Interestingly, we use the same training philosophy on baby bird, and it seems to work well.
Over the years I've developed a good growl, always worked for me. :)
My sister uses baby gibberish and it never works, LOL
like most of the others I'm a "eh" person myself. Low if it's just a thought they are considering sharper if they are moving forward to the object. They both seem to get it. Not that they always listen to me, but they know what I want. Our older lab mix is so stubborn some days I have to get up and move towards her for her to give up her objective. Then she gives me this big fake dumb grin like "oooohh, that's what you wanted". Ppthh, I swear these animals are smarter than me.

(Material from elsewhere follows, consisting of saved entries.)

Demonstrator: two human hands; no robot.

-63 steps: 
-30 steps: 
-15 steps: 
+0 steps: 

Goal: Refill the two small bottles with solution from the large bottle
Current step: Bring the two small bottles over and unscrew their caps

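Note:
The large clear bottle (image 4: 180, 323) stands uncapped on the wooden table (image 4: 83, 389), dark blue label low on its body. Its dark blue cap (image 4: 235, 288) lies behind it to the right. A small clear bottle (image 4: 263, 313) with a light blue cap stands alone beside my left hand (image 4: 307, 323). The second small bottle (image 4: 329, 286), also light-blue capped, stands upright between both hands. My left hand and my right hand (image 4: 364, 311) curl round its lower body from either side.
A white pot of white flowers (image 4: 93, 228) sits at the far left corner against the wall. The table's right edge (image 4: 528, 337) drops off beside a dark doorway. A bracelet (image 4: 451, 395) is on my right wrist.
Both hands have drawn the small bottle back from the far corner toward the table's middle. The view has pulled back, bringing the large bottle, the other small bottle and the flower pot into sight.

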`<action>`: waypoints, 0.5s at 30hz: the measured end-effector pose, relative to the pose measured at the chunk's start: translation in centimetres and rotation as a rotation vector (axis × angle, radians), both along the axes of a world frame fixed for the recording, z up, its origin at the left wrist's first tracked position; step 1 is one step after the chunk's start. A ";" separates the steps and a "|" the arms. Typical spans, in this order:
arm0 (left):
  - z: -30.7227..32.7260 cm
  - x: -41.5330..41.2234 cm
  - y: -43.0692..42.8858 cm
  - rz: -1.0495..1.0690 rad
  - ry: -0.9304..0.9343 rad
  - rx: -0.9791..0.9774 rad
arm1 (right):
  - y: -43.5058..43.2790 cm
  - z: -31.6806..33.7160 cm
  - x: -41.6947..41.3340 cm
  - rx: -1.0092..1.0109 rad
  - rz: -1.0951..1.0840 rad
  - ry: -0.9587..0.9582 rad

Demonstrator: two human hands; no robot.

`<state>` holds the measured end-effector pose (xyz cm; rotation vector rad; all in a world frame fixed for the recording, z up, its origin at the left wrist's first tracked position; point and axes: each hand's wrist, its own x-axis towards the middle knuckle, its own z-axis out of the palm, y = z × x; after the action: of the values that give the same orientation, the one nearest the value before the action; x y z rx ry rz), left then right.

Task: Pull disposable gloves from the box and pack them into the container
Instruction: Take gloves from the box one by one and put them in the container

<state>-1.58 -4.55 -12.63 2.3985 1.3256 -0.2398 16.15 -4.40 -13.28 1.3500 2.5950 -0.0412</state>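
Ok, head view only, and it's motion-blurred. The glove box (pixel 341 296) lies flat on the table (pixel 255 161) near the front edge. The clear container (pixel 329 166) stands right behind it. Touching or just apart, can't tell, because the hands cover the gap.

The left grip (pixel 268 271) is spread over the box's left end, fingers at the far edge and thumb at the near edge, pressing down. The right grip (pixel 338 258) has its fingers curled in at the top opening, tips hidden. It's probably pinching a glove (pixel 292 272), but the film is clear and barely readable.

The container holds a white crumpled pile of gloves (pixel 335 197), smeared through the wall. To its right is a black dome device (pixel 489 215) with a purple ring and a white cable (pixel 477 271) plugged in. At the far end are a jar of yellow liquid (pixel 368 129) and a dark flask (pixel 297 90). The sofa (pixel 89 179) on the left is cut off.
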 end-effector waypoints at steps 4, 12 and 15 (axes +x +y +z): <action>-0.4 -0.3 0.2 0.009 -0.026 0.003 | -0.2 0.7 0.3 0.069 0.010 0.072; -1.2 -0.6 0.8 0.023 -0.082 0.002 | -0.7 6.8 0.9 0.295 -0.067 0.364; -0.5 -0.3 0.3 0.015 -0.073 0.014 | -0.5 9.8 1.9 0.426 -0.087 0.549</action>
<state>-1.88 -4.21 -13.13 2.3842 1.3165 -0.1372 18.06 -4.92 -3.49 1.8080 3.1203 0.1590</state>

Personally, I just have a heap of trouble with the whole negative thing. It's like "No." Then, it's like "Do it." That's all I hear. Like when they say, "Don't lick the door knob." You just have to lick. Jess' sayin'.
My dog instantly understood the meaning of "ach." She remains on the fence about "No."
Jane, I do use a "nice throaty ahem", works great. It also works pretty good when my wife uses it on me - coincidence?. I think not.